Albanian opposition MPs on Monday threw smoke grenades into the parliament chamber to protest the election of Arta Marku with 69 votes out of 76 by the ruling Socialist Party.
The move to stop the election, however, was in vain as Marku was eventually sworn in as temporary prosecutor general.
Opposition legislators claimed that parliament was not entitled to elect an interim prosecutor general and should wait for the creation of a permanent commission to do that.
They also argued that a prosecutor should be installed once some 800 judges and prosecutors are vetted and elected with three-fifths of votes in parliament.
Rightwing opposition leader Lulzim Basha censured socialist Prime Minister Edi Rama before the Monday parliament session for appointing a “puppet” to follow his commands.
Basha said Marku’s appointment “is a constitutional violation and can lead to the destabilization of the country.”
During his speech in parliament, Basha also warned the Albanian prime minister against a constitutional “putsch” in an effort to protect corrupt officials, including his former interior minister.
“You have decided to violate the Constitution to protect your wealth. This is the last moment that I ask you in the name of the Constitution to withdraw. This is the command of the people. Obey it or face the consequences,” the opposition leader said.
While the 41-year-old prosecutor general was taking oath of office in front of the Albanian lawmakers, several thousand activists and supporters of opposition parties Democratic Party (DP) and Socialist Movement for Integration (SMI) were protesting outside the cordoned-off parliament building.

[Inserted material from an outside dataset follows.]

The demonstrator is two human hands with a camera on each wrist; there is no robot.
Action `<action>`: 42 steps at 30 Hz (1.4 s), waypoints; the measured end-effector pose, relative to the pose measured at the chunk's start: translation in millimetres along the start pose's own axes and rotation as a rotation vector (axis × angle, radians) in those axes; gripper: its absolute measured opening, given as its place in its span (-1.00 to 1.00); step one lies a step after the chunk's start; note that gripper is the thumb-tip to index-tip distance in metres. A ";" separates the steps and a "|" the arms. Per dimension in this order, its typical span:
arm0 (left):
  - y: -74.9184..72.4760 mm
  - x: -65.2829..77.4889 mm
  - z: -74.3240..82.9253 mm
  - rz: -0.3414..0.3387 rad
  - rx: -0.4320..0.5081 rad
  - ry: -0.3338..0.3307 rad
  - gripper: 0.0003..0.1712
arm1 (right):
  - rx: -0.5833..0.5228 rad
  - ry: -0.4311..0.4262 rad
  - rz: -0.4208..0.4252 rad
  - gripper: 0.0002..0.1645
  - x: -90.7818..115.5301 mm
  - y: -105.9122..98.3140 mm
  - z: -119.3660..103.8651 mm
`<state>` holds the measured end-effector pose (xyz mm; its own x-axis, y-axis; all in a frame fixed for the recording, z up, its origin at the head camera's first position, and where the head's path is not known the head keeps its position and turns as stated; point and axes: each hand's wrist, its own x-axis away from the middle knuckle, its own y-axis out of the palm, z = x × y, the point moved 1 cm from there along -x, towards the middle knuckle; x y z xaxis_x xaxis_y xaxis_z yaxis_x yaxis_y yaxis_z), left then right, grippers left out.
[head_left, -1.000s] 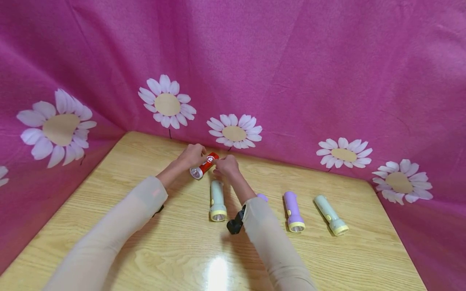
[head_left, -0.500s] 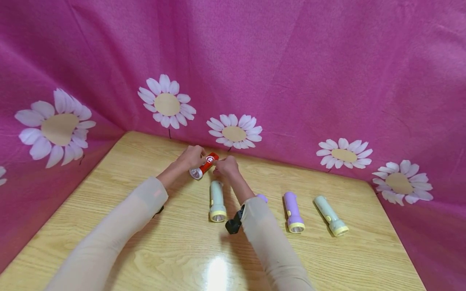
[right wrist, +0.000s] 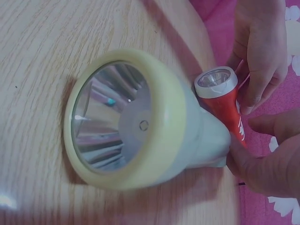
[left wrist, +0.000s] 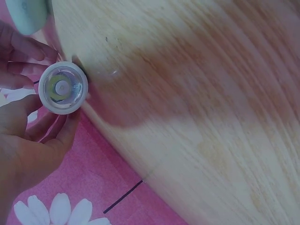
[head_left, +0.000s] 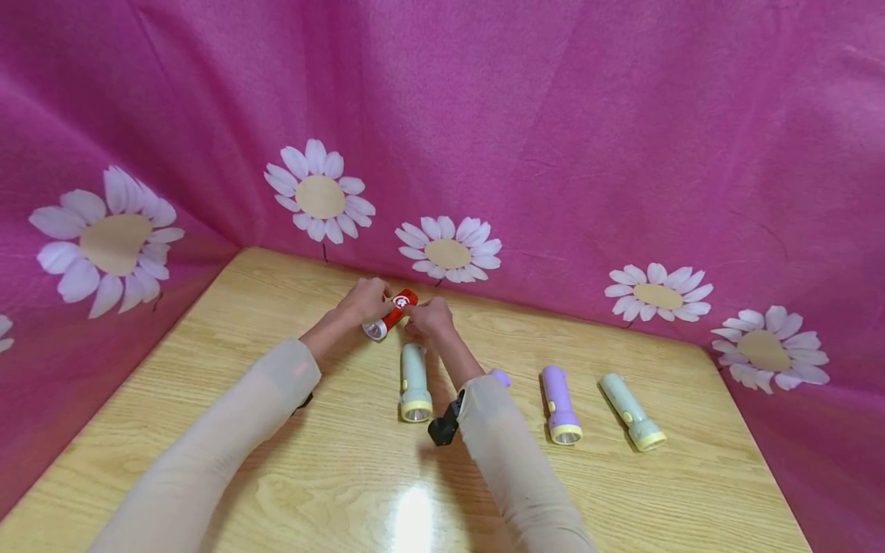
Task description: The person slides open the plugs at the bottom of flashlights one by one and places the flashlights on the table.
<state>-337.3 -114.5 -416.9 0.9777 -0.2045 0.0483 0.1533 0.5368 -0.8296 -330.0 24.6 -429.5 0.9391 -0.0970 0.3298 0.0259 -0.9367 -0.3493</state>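
Observation:
A red flashlight point(head_left: 396, 312) with a silver-white head lies slantwise near the back of the table, its lens toward the front left. My left hand point(head_left: 365, 301) holds it from the left, thumb and fingers on either side of the body behind the lens ring point(left wrist: 83, 87). From the right, my right hand point(head_left: 434, 316) pinches its rear part between thumb and fingers; the exact contact is partly hidden. Just in front of my right hand lies a pale green flashlight point(head_left: 414, 380) with a yellow rim. It looms large in the right wrist view, covering some of my fingers.
To the right lie a purple flashlight point(head_left: 558, 403) and another pale green flashlight point(head_left: 631, 411). A further purple one point(head_left: 500, 377) is mostly hidden by my right forearm. A pink cloth with daisies point(head_left: 525, 153) stands behind the wooden table point(head_left: 332, 476).
The flashlights and my right hand hold nearly still. My left hand has come slightly down along the red flashlight; the whole view has shifted a little.

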 end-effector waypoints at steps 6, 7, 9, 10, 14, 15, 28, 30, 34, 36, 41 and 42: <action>0.6 -1.1 0.8 0.009 -0.005 -0.002 -0.67 | -0.021 0.004 -0.005 -0.75 -3.4 -1.0 3.1; 0.8 -1.1 1.0 0.012 -0.007 -0.002 -0.66 | -0.025 0.006 -0.006 -0.75 -3.8 -1.0 3.5; 1.4 -1.1 0.9 0.016 -0.004 -0.003 -0.66 | -0.028 0.008 -0.006 -0.74 -4.4 -0.9 3.8; 1.8 -1.1 0.7 0.017 0.000 -0.006 -0.65 | -0.026 0.009 -0.004 -0.73 -4.6 -0.8 3.8; 3.5 -1.7 0.0 0.010 0.016 -0.024 -0.63 | -0.024 0.009 0.001 -0.69 -4.7 -0.1 2.9; 3.8 -1.8 -0.2 0.010 0.016 -0.026 -0.63 | -0.025 0.009 0.003 -0.69 -4.5 0.1 2.5; 9.3 -5.1 -3.3 -0.002 0.035 -0.027 -0.64 | -0.140 0.003 -0.056 -0.77 -5.1 0.8 4.5; 9.8 -5.1 -3.3 0.000 0.029 -0.011 -0.64 | -0.162 -0.002 -0.065 -0.78 -5.5 0.6 5.4; 9.8 -4.6 -3.2 0.014 0.035 0.019 -0.66 | -0.181 -0.012 -0.077 -0.78 -5.4 1.0 6.7; 9.9 -4.8 -3.3 0.016 0.050 0.019 -0.68 | -0.192 -0.018 -0.085 -0.76 -5.1 1.6 7.3; 11.4 -7.6 -5.2 0.011 0.063 0.016 -0.70 | -0.202 -0.032 -0.092 -0.76 -7.0 3.7 8.5; 11.6 -8.0 -5.5 0.011 0.064 0.018 -0.70 | -0.199 -0.033 -0.091 -0.77 -7.5 4.2 8.6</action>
<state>-344.1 -111.1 -429.9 0.9766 -0.2130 0.0292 0.1524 0.5900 -0.7929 -334.0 24.3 -441.0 0.9467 -0.0008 0.3222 0.0463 -0.9893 -0.1384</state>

Albanian police clashed with opposition supporters trying to force their way into the building, with local media reporting that a number of people had been injured.
Marku is due to fill the vacant position of prosecutor general for the next two or three months until a new prosecution high council has been created.
Marku’s appointment is supported by the European Union and the US, as the move paves the way for judicial reforms needed for the country’s bid to launch EU membership negotiations.
Albania was granted EU candidate status in 2014 and hopes to launch negotiations next year.